Health care is famous/notorious/infamous for the lack of alignment amongst goals. Rarely do constituents agree on basics. Doctors and nurses are focused on patient care. Would you agree to a different process or procedure if it might lead to death or disability?

Payers/insurance companies and hospitals have goals of their own. There are structural and systemic issues that prevent them from having shared goals (you can't really fire doctors). "Sure, that procedure might work at some fancy pants research hospital in X city, but here in inner city Y we've got to do things different." And if the hospital spends more on patients than they can bring in, because they want everyone to have the best care possible, eventually they'll serve no one.

I think you have to have both groups together, not just the leader. If both groups don't "own" the decision, they are not likely to follow it. A tiebreaker would work only if both groups agreed ahead of time that that person was respected enough to take on the role.

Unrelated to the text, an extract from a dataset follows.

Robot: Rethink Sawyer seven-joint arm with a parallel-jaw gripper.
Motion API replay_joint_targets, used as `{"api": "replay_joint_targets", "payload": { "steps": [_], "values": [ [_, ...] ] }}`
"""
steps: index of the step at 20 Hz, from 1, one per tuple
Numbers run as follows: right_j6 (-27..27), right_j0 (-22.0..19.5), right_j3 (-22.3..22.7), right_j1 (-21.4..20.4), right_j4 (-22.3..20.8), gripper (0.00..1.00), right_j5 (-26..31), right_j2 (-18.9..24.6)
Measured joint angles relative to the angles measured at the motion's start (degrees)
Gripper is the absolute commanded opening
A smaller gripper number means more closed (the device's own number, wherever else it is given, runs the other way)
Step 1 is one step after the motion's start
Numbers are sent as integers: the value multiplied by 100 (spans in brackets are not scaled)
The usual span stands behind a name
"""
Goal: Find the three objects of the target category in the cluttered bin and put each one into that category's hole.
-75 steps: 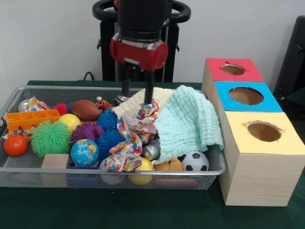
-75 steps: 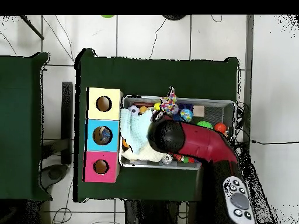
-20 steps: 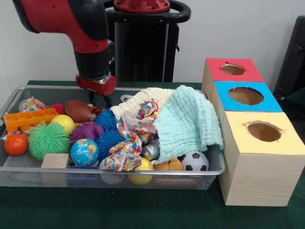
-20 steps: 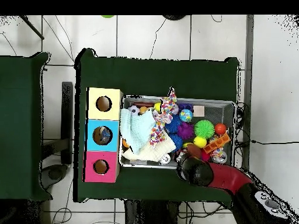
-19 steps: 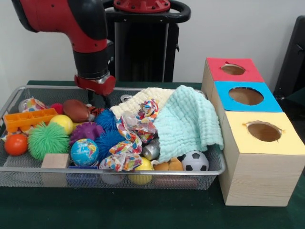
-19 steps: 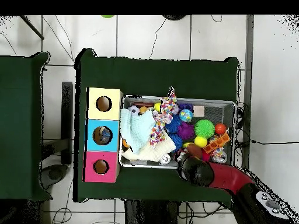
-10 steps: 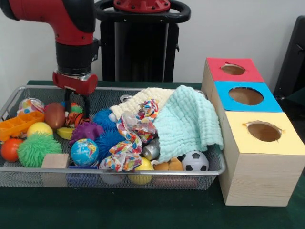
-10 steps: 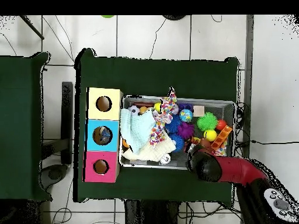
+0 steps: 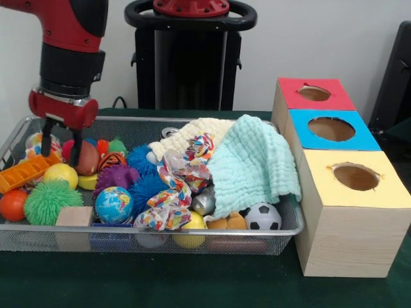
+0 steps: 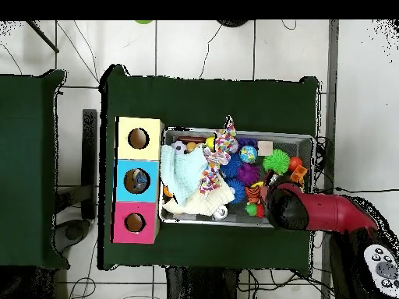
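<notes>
Pincer (image 9: 60,147) lowered at left of frame, fingers apart, beside a brown football (image 9: 87,158). Football standing nearly upright in the mesh bin (image 9: 160,240), long axis vertical.

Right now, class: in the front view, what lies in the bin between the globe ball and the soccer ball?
Front view: between the globe ball and the soccer ball lie the patterned cloth, a yellow ball and a silver ball.
</notes>
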Motion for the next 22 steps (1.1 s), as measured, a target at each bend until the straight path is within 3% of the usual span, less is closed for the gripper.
{"api": "replay_joint_targets", "payload": {
  "steps": [12, 22],
  "values": [
    [0, 216, -770, 51, -368, 100, -140, -403],
    [0, 127, -886, 318, -288, 100, 42, -410]
  ]
}}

This is a very tough situation, and my advice is given most humbly.

jprlopez's picture

[quote]
Group 1: The mission of this group is to write medication criteria that suits the best interests of the patient based on the available evidence and a perfect world. The best practice, focus on effectiveness.

Group 2: The mission of this group is to take receommendations from group 1 and operationalize them in the real world. Operational Implementation, focus on efficiency.
[/quote]

I would be wary when making recommendations based on a perfect world specially to an operations group. I remember a comment I heard in the field once about how you can care so much about processes when what the people need is immediate relief.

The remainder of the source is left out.